NTSB Investigation Workflow¶
About This MicroSim¶
An aircraft accident investigation follows a disciplined sequence — from the first notification through to a final report that states a probable cause. This interactive flowchart lays out the nine stages an NTSB investigation moves through, top to bottom.
Click any stage to read a short description of what happens there. A red re-test loop connects Analysis & Correlation back to Laboratory Analysis, showing that the process is not strictly one-way: when a hypothesis needs more evidence, investigators send work back to the lab before reaching a conclusion.
How to Use It¶
- Read the nine stages from top to bottom — the order in which an investigation actually proceeds.
- Click any stage to open its infobox in the panel on the right.
- Click the same stage again to clear the selection.
- Trace the red arrow from stage 8 back to stage 6 — the re-test loop — and click stage 8 to read why analysis can return to the laboratory.
What You Can Learn¶
- Describe the ordered stages of an aircraft accident investigation, from notification to probable cause.
- Explain the role of the Investigator-in-Charge and the go-team launch.
- Explain why the workflow includes a feedback loop rather than a straight line, and why the final output is "probable cause," not "proven cause."
You can embed this MicroSim on your own web page with this iframe:
<iframe src="https://dmccreary.github.io/forensic-science/sims/ntsb-investigation-workflow/main.html"
width="100%" height="602" scrolling="no"></iframe>
Lesson Plan¶
Audience: High-school forensic science (grades 9–12) Time: 10–15 minutes Bloom level: Understand (L2) — describe the investigation sequence.
Routine. Have students click through all nine stages in order, then close the sim and try to reconstruct the sequence from memory. Reopen it to check.
Guided questions:
- Why must On-Scene Documentation (stage 3) come before anything is moved?
- What does the Investigator-in-Charge do, and how quickly does the go-team deploy?
- Explain the re-test loop between stages 8 and 6. Why is a one-way flow not enough for a complex crash?
- Why does the final report say "probable cause" rather than "proven cause"?
Extension. Map each stage to the chapter techniques it uses — recorder readout, wreckage reconstruction, metallurgical analysis, human factors — and identify which forensic skill from earlier chapters each one draws on.
References¶
- ICAO Annex 13 (Wikipedia) — the international standard for aircraft accident investigation.
- National Transportation Safety Board (Wikipedia) — the U.S. investigative agency and its go-team system.
- Aircraft accident analysis (Wikipedia) — the broader investigative process.

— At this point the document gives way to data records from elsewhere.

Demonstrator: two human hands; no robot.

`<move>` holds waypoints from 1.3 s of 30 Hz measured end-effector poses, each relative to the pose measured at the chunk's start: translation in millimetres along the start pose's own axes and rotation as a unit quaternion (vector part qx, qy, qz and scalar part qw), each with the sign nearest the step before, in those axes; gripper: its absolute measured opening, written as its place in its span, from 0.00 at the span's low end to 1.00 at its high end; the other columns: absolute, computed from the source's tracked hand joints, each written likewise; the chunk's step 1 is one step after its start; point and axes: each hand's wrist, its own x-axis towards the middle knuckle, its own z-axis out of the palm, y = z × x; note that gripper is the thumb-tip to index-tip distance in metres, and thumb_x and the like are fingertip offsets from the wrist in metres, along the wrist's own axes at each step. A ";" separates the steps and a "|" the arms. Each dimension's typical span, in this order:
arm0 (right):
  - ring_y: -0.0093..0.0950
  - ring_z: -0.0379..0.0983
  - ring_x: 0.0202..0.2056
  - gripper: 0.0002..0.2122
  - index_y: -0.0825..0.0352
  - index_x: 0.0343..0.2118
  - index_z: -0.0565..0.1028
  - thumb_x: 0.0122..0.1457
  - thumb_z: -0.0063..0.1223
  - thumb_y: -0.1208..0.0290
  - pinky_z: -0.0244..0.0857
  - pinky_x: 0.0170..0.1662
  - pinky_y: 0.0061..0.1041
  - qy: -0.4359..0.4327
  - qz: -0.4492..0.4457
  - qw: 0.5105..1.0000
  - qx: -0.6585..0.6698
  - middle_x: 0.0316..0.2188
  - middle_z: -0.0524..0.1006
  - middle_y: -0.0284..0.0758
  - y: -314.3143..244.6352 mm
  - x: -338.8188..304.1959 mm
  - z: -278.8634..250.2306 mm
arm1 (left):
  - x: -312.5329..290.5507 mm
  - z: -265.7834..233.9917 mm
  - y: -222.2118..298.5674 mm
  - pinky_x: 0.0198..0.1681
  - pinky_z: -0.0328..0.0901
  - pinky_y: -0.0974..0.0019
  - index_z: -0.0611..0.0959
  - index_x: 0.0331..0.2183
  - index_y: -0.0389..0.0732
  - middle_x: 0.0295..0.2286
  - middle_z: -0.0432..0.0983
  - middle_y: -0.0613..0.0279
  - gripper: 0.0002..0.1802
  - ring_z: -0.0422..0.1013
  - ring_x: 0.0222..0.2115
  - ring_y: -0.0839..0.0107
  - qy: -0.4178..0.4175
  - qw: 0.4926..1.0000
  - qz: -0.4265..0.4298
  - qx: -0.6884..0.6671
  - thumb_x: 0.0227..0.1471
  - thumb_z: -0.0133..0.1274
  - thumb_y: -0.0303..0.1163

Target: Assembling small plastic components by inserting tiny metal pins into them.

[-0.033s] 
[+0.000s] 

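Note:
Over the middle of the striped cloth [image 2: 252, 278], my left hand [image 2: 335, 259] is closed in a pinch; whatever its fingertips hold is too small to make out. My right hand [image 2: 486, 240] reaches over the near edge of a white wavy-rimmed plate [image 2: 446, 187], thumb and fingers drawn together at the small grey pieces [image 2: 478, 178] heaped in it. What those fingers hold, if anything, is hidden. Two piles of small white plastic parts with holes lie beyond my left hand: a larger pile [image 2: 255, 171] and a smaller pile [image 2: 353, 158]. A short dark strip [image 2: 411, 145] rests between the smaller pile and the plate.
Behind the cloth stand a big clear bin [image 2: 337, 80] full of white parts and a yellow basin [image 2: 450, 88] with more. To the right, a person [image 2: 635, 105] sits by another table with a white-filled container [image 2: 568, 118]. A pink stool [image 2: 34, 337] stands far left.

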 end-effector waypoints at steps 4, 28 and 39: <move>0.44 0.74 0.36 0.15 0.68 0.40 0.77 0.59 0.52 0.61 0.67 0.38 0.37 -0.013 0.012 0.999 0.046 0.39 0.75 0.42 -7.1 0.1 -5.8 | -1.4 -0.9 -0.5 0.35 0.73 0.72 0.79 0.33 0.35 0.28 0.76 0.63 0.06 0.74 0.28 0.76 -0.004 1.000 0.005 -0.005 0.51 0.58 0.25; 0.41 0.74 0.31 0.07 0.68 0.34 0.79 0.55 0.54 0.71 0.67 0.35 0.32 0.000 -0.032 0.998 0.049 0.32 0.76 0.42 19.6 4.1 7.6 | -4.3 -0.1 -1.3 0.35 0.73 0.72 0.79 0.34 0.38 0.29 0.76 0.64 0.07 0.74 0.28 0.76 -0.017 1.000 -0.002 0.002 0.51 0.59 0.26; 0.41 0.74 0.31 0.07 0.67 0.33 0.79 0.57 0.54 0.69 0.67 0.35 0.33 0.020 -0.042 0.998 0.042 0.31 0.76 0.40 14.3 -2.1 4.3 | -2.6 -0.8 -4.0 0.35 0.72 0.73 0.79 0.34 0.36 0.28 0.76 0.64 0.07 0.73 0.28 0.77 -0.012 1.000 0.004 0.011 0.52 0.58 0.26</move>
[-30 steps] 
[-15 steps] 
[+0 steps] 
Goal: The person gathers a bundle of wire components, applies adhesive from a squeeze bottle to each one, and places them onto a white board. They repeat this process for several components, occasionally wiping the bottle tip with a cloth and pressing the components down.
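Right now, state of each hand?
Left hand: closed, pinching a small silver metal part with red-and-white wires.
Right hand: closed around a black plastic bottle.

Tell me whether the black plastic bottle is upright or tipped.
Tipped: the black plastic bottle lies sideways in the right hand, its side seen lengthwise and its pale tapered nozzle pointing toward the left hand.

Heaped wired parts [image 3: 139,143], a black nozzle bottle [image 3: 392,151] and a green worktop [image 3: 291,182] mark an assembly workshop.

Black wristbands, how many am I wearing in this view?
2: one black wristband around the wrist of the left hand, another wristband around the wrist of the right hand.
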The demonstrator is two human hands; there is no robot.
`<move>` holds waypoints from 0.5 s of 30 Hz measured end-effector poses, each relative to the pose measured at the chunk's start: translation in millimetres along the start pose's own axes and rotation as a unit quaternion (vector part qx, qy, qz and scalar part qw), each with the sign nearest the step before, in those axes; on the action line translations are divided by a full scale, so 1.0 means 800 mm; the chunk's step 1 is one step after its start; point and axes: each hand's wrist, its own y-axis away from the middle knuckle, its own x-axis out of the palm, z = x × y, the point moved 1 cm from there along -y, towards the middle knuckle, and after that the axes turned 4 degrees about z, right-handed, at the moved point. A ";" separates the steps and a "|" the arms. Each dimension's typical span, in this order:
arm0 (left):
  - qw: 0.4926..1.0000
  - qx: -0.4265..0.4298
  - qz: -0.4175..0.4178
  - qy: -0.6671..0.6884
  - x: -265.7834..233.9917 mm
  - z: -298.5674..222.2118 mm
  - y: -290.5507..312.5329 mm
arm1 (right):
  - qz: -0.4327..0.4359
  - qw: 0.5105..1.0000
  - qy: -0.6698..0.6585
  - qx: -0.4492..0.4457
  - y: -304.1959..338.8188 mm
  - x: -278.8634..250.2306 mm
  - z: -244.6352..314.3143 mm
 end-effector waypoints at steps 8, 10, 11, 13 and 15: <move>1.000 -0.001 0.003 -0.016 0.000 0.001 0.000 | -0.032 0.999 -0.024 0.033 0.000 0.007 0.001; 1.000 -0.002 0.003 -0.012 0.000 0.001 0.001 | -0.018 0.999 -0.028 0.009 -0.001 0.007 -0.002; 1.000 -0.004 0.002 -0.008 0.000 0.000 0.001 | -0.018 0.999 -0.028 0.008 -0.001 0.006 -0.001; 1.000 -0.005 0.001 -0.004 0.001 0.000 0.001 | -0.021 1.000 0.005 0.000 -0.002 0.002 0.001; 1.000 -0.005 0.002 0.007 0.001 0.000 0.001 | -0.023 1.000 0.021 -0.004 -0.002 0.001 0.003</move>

- p5.js reference — the library used to build this simulation.
Specification¶
This MicroSim was generated from a specification in Chapter 19: Aviation Crash Forensics and Aircraft Accident Investigation.
Design note: the chapter specifies a Mermaid flowchart with click callbacks. To stay consistent with the other workflow MicroSims in this textbook (which use clickable p5.js flowcharts with a side detail panel), this sim implements the same interaction in p5.js: every node is clickable and opens an infobox, and the re-test feedback arrow is drawn explicitly.